Culture 24 features Charlotte Cory's exhibition at the Brontë Parsonage Museum.
Featuring Visitorian cartes-de-visites with a bizarre twist, Charlotte Cory, one of the country’s leading surreal photographic artists, has successfully managed to destabilise 19th century photographs by replacing the original heads with those of animals.
Cory aims to explore the visceral spirit of the Brontë sisters. Each character appears to be twisted by their animal counterparts, and several have been directly substituted, including Brontë’s publisher, George Smith, who put his neck out when releasing the untested author’s work, and has been reincarnated as Arthur, the stuffed giraffe.
Similarly, Mrs Gaskell’s brusque nature is re-interpreted as a cockatoo.
A photo of a woman posing outside with a stuffed giraffe
The long-forgotten figures have been reconstructed in fresh fashion here, probing deeper at the unknown areas of the Brontë’s lives. Cory's personality shines through her creations, giving the art its own nature.
Presenting the characters in this way gives viewers an opportunity to get under the skin of the Brontës in unprecedented ways. The exhibition focuses on many infrequently revealed facts, coloured by Cory’s trademark style. [...]
Cory claims that each of the locations are of importance to the Brontë family.
“Haworth was home. Harrogate is nearby,” she says.
“It was also the place where you went to take the foul-smelling healthy waters. London, meanwhile, always represented somewhere enticing and alluringly unattainable to the Brontë family.”

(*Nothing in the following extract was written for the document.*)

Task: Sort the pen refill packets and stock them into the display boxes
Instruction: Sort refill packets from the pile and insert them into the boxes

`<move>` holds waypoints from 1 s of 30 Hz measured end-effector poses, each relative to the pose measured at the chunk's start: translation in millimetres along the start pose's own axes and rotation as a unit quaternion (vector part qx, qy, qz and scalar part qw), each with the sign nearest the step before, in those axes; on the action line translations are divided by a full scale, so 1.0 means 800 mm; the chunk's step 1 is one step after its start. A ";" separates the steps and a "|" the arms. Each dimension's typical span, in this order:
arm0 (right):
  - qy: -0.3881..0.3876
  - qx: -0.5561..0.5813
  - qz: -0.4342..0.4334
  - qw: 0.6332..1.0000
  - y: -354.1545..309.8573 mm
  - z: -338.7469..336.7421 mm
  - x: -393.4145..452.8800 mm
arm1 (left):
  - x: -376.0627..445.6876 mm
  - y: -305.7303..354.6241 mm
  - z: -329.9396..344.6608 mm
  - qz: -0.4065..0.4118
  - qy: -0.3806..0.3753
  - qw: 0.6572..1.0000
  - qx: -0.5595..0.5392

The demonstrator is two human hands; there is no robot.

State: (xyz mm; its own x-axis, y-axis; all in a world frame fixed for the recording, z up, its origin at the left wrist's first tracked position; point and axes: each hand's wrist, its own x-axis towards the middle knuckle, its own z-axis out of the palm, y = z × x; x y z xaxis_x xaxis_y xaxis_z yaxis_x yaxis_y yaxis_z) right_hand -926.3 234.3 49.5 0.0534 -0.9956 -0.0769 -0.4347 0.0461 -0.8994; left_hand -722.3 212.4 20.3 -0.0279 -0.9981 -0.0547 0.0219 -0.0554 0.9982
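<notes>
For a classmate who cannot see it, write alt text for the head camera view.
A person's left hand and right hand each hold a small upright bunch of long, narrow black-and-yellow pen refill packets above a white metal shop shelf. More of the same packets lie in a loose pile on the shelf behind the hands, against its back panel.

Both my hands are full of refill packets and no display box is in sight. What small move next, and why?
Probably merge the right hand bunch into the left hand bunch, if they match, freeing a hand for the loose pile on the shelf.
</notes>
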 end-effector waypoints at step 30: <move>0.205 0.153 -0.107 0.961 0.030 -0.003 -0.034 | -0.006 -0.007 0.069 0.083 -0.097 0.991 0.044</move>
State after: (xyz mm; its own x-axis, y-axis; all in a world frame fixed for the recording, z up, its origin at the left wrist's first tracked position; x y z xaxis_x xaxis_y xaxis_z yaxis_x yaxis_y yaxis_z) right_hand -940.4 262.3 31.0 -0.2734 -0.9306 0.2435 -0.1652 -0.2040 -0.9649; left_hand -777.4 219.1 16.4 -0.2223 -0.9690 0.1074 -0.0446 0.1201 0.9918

Sinister at times, the exhibition is part of the Contemporary Arts Programme at the museum, transporting the world of Victorian taxidermy to the present day. (Belinda Maude)
Coincidentally, the Brontë Parsonage Museum Facebook page shares pictures from the recent opening and private view of this exhibition.

Writer Victoria Hislop is a Brontëite, at least according to the Daily Mail.
She revealed her literary heroine was Emily Brontë, the author of Wuthering Heights, because she treated ‘place as a character’. (Rosie Taylor)
USA Today's Happy Ever After includes Jasper Fforde's The Eyre Affair on a list of time-travelling novels.
The Eyre Affair by Jasper Fforde
Welcome to a surreal version of Great Britain, circa 1985, where time travel is routine, cloning is a reality (dodos are the resurrected pet of choice), and literature is taken very, very seriously. England is a virtual police state where an aunt can get lost (literally) in a Wordsworth poem, militant Baconians heckle performances of Hamlet, and forging Byronic verse is a punishable offense. All this is business as usual for Thursday Next, renowned special operative in literary detection, until someone begins kidnapping characters from works of literature. When Jane Eyre is plucked from the pages of Brontë's novel, Thursday must track down the villain and enter the novel herself to avert a heinous act of literary homicide. (Joyce Lamb)
SPOILERS ahead! As Fashion & Style has a post on the promo video of episode 4 season 4 of Downton Abbey on which you can see
Lady Edith sharing a kiss with her married editor Michael Gregson who has a lunatic wife locked away à la "Jane Eyre," (Erika W. Smith)
Corriere de la Sera (Italy) has an article on Michael Fassbender which begins by claiming that,
Il pubblico femminile non ha dimenticato il suo Edward Rochester in Jane Eyre... (Giovanna Grassi) (Translation)
Rzeczpospolita (Poland) reveals the nominations to the fifteenth edition of the Warsaw Feliksów Theatre Awards. Among them is
Najlepsza pierwszoplanowa rola kobieca: [...]
5. Anna Smołowik za rolę Katarzyny Earnshaw w spektaklu "Wichrowe wzgórza" wg Emily Jane Brontë w reżyserii Kuby Kowalskiego, w Teatrze Studio im. St. I. Witkiewicza (Translation)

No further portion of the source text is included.